Problem to work on
Type the data below again exactly. Omit all pictures.

"""

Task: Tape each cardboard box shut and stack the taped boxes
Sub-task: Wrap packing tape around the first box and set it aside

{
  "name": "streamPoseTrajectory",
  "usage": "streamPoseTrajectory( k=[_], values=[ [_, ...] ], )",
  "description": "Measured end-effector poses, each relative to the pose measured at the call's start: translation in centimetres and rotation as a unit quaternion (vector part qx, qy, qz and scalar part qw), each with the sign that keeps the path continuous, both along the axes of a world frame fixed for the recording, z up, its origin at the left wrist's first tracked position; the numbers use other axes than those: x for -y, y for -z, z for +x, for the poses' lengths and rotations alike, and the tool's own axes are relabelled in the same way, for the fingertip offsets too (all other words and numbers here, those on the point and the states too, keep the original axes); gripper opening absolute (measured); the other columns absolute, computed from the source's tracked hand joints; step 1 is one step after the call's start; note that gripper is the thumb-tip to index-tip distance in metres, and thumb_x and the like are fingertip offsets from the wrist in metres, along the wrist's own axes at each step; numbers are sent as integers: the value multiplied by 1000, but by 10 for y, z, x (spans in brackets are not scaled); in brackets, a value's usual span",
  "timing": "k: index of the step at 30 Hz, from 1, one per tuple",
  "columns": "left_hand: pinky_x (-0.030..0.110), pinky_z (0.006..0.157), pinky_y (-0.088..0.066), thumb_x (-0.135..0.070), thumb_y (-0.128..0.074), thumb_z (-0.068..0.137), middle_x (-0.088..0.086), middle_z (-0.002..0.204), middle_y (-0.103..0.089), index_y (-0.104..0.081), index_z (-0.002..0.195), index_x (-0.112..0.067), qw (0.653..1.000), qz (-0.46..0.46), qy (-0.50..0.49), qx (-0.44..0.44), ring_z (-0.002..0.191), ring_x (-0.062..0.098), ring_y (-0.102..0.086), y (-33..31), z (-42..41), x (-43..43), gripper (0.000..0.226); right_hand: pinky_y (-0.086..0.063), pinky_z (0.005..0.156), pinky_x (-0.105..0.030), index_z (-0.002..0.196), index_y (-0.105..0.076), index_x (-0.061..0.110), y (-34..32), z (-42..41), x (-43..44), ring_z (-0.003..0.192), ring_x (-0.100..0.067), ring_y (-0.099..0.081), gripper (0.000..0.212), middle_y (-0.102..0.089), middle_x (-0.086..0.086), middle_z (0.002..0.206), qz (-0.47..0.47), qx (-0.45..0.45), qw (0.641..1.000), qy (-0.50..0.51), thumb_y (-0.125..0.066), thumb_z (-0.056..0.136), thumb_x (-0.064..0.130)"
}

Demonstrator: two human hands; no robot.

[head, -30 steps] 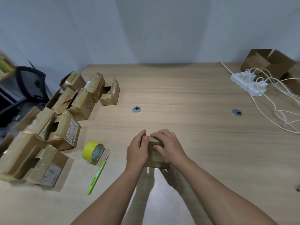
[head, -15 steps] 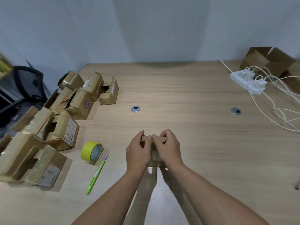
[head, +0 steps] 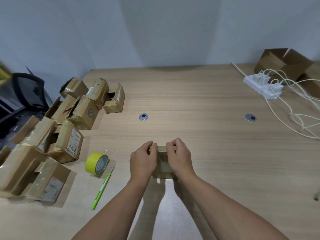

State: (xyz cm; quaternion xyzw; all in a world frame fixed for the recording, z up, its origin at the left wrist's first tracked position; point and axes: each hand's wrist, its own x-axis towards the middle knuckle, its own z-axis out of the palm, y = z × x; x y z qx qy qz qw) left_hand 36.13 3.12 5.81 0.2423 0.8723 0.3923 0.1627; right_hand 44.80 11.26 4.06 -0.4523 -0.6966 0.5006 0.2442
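A small cardboard box [head: 163, 163] sits on the wooden table [head: 199, 101] in front of me, with shiny tape across its top. My left hand [head: 142, 161] grips its left side, fingers curled over the far top edge. My right hand [head: 179, 157] grips the right side the same way. A roll of yellow tape [head: 97, 163] stands left of my hands, and a green utility knife [head: 102, 187] lies just below it. Several cardboard boxes [head: 52, 132] are piled at the table's left edge, some with open flaps.
A white power strip [head: 263, 85] with tangled white cables [head: 294, 108] lies at the far right, beside an open cardboard box [head: 284, 64]. Two metal grommets [head: 143, 116] are set in the tabletop. A black chair [head: 22, 94] stands beyond the left edge.
Both hands shifted from covering the box top to gripping its sides, with fingertips now curled at the far top edge. The box has stayed in the same spot.
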Motion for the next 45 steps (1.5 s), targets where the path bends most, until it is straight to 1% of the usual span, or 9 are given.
streamPoseTrajectory(
  k=[4, 8, 14, 19, 23, 26, 34, 39, 45],
  values=[
    [44, 103, -46, -51, -57, 93, 2, 117, -72, -63, 134, -23, 999, -30, 11, 7, 118, 25, -59, -1, -1, 3, 51, -36, 65, -20, 85, -50, 16, 0, 0, 1, 79, -11, -50, 24, -55, 1, 91, 11, 11, 1000, -2, -62, 96, 33],
    [43, 105, -43, -48, -54, 96, 6, 121, -71, -61, 137, -20, 999, -41, 28, -13, 121, 28, -57, 0, -3, 1, 50, -34, 65, -22, 86, -48, 17, -2, -2, 3, 78, -11, -48, 25, -55, 0, 92, 25, 19, 999, 5, -64, 94, 34],
    [39, 68, -36, -23, -43, 99, 5, 62, -55, -58, 75, -14, 997, -50, 42, -51, 80, 39, -51, -3, -4, -2, 30, -31, 66, -29, 92, -52, 11, -3, -3, -2, 88, -19, -49, 16, -56, -5, 96, 29, 38, 999, -15, -43, 103, 19],
    [36, 90, -41, -18, -38, 103, 13, 114, -72, -71, 117, -10, 996, -51, 33, -64, 110, 36, -59, -7, -6, -3, 36, -32, 66, -29, 88, -50, 13, -2, -2, -2, 86, -20, -49, 20, -54, -4, 93, 23, 42, 999, -16, -37, 104, 16],
    [41, 82, -44, -36, -37, 103, 12, 98, -72, -65, 103, -15, 996, -35, 47, -63, 102, 39, -60, 1, -1, 3, 36, -32, 62, -13, 83, -47, 18, -2, 0, 0, 81, -16, -49, 23, -55, -1, 90, 10, 25, 1000, -12, -52, 101, 30],
    [41, 98, -44, -49, -46, 99, 6, 121, -70, -57, 139, -20, 996, -54, 42, -51, 120, 31, -58, 2, 3, 7, 51, -32, 61, -13, 84, -46, 19, -2, 0, 0, 77, -7, -47, 25, -55, 0, 91, 26, 43, 999, -18, -60, 97, 34],
    [35, 100, -42, -27, -37, 106, 8, 131, -66, -55, 142, -16, 996, -34, 55, -68, 123, 32, -57, 5, -4, 5, 42, -32, 70, -31, 92, -50, 12, -1, -4, 1, 88, -20, -49, 17, -56, -6, 97, 38, 51, 998, -14, -39, 103, 18],
    [22, 96, -33, -29, -38, 108, 7, 141, -55, -44, 149, -14, 998, 27, 50, -17, 129, 25, -51, 3, -11, 11, 44, -28, 66, -28, 89, -49, 10, 0, -7, -2, 86, -20, -47, 19, -54, -7, 95, 30, 20, 999, 22, -38, 104, 14],
    [47, 86, -55, -56, -42, 99, 5, 97, -65, -49, 110, -24, 983, 40, -47, 174, 91, 26, -66, 5, -4, 12, 34, -36, 64, -14, 84, -51, 16, -3, -9, 2, 79, -9, -48, 22, -55, -1, 92, -29, -52, 997, 50, -41, 104, 18]
  ],
)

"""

Output of the task
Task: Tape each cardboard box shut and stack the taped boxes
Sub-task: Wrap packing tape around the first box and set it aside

{
  "name": "streamPoseTrajectory",
  "usage": "streamPoseTrajectory( k=[_], values=[ [_, ...] ], )",
  "description": "Measured end-effector poses, each relative to the pose measured at the call's start: translation in centimetres and rotation as a unit quaternion (vector part qx, qy, qz and scalar part qw), each with the sign that keeps the path continuous, both along the axes of a world frame fixed for the recording, z up, its origin at the left wrist's first tracked position; the numbers use other axes than those: x for -y, y for -z, z for +x, for the poses' lengths and rotations alike, and the tool's own axes are relabelled in the same way, for the fingertip offsets too (all other words and numbers here, those on the point and the states too, keep the original axes); gripper opening absolute (measured); the other columns absolute, computed from the source's tracked hand joints; step 1 is one step after the call's start; note that gripper is the thumb-tip to index-tip distance in metres, and thumb_x and the like are fingertip offsets from the wrist in metres, along the wrist's own axes at each step; numbers are sent as integers: the value multiplied by 1000, but by 10 for y, z, x (spans in brackets are not scaled); in brackets, a value's usual span",
  "timing": "k: index of the step at 30 Hz, from 1, one per tuple",
  "columns": "left_hand: pinky_x (-0.030..0.110), pinky_z (0.006..0.157), pinky_y (-0.088..0.066), thumb_x (-0.135..0.070), thumb_y (-0.128..0.074), thumb_z (-0.068..0.137), middle_x (-0.088..0.086), middle_z (-0.002..0.204), middle_y (-0.103..0.089), index_y (-0.104..0.081), index_z (-0.002..0.195), index_x (-0.112..0.067), qw (0.653..1.000), qz (-0.46..0.46), qy (-0.50..0.49), qx (-0.44..0.44), ring_z (-0.002..0.191), ring_x (-0.062..0.098), ring_y (-0.102..0.086), y (-33..31), z (-42..41), x (-43..43), gripper (0.000..0.226); right_hand: pinky_y (-0.086..0.063), pinky_z (0.005..0.156), pinky_x (-0.105..0.030), index_z (-0.002..0.196), index_y (-0.105..0.076), index_x (-0.061..0.110), y (-34..32), z (-42..41), x (-43..44), ring_z (-0.003..0.192), ring_x (-0.100..0.067), ring_y (-0.099..0.081), gripper (0.000..0.212), middle_y (-0.102..0.089), middle_x (-0.086..0.086), middle_z (0.002..0.206), qz (-0.47..0.47), qx (-0.45..0.45), qw (0.641..1.000), qy (-0.50..0.51), thumb_y (-0.125..0.066), thumb_z (-0.056..0.136), thumb_x (-0.064..0.130)"
}

Demonstrator: two human hands; no robot.

[head, -30 steps] 
[head, -15 steps] 
[head, +0 steps] 

State: (xyz cm; quaternion xyzw; all in a world frame fixed for the recording, z up, its origin at the left wrist's first tracked position; point and axes: each hand's wrist, its own x-axis towards the middle knuckle, its own z-axis out of the palm, y = z × x; x y z qx qy qz qw) left_hand 36.13 3.12 5.81 0.2423 0.8723 0.3923 0.1627; right_hand 44.80 11.26 4.06 -0.4523 -0.6966 0.5006 0.2442
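A small cardboard box [head: 163, 163] sits on the wooden table [head: 199, 101] in front of me, with shiny tape across its top. My left hand [head: 142, 161] grips its left side, fingers curled over the far top edge. My right hand [head: 179, 157] grips the right side the same way. A roll of yellow tape [head: 97, 163] stands left of my hands, and a green utility knife [head: 102, 187] lies just below it. Several cardboard boxes [head: 52, 132] are piled at the table's left edge, some with open flaps.
A white power strip [head: 263, 85] with tangled white cables [head: 294, 108] lies at the far right, beside an open cardboard box [head: 284, 64]. Two metal grommets [head: 143, 116] are set in the tabletop. A black chair [head: 22, 94] stands beyond the left edge.
Both hands shifted from covering the box top to gripping its sides, with fingertips now curled at the far top edge. The box has stayed in the same spot.
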Motion for the next 45 steps (1.5 s), targets where the path bends most, until it is straight to 1% of the usual span, or 9 are given.
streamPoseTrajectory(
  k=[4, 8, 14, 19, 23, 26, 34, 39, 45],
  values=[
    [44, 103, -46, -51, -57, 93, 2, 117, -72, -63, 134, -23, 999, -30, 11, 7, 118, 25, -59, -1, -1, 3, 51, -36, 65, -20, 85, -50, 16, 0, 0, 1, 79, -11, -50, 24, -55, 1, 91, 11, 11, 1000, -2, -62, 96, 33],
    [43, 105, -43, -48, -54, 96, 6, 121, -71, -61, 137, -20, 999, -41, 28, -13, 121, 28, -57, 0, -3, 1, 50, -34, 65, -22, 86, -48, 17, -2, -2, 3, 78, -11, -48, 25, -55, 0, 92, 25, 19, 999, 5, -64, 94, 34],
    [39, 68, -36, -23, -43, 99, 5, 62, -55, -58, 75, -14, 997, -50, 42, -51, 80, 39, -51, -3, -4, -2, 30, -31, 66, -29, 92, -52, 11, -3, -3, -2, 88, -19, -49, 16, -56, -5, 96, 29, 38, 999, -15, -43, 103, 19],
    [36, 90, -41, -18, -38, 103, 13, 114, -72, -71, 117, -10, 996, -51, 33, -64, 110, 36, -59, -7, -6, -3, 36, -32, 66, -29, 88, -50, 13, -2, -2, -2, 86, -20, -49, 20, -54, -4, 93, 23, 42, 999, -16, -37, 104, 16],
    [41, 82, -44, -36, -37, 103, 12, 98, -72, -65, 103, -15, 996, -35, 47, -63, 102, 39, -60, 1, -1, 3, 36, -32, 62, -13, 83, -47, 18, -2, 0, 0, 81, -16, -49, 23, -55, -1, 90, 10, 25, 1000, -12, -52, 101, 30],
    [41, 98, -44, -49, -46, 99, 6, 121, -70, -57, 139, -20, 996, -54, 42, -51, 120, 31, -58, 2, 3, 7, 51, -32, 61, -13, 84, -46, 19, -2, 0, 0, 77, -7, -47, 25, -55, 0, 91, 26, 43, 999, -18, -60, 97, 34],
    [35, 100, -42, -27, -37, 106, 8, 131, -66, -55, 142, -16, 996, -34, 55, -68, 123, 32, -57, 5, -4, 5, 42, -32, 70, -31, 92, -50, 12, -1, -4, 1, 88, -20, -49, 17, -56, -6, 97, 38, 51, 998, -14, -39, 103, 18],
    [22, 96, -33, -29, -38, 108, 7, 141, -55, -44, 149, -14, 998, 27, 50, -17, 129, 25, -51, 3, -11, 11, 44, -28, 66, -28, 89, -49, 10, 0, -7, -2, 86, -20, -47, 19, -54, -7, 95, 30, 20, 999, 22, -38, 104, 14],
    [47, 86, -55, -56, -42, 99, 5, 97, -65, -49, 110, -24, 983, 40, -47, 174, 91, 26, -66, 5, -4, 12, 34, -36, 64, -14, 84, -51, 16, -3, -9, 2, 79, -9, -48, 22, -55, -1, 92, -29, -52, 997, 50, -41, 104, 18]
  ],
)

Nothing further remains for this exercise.